* **What the task asks**
Give only the lines from the one containing "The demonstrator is" through the end of the material below, exactly as written.

Start of Provided data

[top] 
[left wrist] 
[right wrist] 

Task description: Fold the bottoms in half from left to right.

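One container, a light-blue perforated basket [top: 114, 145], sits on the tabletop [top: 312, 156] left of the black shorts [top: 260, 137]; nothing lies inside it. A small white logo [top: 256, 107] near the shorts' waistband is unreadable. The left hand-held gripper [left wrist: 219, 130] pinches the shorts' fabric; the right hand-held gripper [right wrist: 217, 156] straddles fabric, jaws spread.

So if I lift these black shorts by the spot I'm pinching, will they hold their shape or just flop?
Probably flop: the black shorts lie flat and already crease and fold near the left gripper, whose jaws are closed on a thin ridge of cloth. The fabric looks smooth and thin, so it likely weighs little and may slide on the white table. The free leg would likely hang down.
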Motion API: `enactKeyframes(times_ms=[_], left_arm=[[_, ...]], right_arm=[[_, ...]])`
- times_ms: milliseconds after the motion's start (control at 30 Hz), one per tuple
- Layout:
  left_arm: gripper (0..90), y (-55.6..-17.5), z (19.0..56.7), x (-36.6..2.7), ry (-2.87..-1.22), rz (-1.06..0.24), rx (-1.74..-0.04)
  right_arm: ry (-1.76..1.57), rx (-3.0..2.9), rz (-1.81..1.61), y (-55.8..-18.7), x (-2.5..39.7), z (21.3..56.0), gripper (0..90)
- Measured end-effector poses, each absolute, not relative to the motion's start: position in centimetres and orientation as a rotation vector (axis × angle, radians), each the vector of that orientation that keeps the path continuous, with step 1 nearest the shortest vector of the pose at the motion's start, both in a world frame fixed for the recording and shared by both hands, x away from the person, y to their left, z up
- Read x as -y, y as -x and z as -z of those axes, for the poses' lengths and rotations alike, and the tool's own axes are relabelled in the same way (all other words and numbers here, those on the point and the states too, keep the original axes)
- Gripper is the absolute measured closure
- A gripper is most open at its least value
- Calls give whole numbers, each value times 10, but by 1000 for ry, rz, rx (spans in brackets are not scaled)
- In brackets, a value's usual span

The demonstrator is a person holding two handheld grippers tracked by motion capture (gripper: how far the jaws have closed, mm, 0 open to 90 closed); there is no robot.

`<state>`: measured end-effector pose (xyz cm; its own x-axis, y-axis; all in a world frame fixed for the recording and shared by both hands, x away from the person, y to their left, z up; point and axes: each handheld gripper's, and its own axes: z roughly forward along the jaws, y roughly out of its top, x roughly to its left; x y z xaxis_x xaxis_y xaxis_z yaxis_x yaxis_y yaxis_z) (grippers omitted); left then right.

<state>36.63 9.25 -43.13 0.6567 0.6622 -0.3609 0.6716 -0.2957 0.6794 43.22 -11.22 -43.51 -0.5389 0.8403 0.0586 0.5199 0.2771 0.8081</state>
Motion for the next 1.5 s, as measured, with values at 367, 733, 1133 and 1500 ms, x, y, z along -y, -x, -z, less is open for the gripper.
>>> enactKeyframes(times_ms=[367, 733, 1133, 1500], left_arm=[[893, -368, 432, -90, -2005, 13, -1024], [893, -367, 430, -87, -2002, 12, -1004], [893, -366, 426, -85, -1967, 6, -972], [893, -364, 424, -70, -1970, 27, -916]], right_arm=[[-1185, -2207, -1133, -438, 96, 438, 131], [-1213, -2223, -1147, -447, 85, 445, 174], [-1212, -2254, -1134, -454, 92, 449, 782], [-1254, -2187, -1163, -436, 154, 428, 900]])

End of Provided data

* **Exercise solution**
The demonstrator is a person holding two handheld grippers tracked by motion capture (gripper: how far the jaws have closed, mm, 0 open to 90 closed); there is no robot.

`<state>`: measured end-effector pose (xyz cm; its own x-axis, y-axis; all in a world frame fixed for the recording and shared by both hands, x away from the person, y to their left, z up; point and axes: each handheld gripper's, and its own axes: z roughly forward along the jaws, y roughly out of its top, x roughly to its left; x y z xaxis_x xaxis_y xaxis_z yaxis_x yaxis_y yaxis_z) (grippers omitted); left then right.

<state>36.63 9.25 -43.13 0.6567 0.6622 -0.3609 0.6716 -0.2957 0.6794 43.22 -11.22 -43.51 -0.5389 0.8403 0.0586 0.5199 0.2771 0.8081</state>
Motion for the next 1.5 s, as measured, with values at 367, 733, 1133 and 1500 ms, x, y, z along -y, -x, -z, less is open for the gripper.
>>> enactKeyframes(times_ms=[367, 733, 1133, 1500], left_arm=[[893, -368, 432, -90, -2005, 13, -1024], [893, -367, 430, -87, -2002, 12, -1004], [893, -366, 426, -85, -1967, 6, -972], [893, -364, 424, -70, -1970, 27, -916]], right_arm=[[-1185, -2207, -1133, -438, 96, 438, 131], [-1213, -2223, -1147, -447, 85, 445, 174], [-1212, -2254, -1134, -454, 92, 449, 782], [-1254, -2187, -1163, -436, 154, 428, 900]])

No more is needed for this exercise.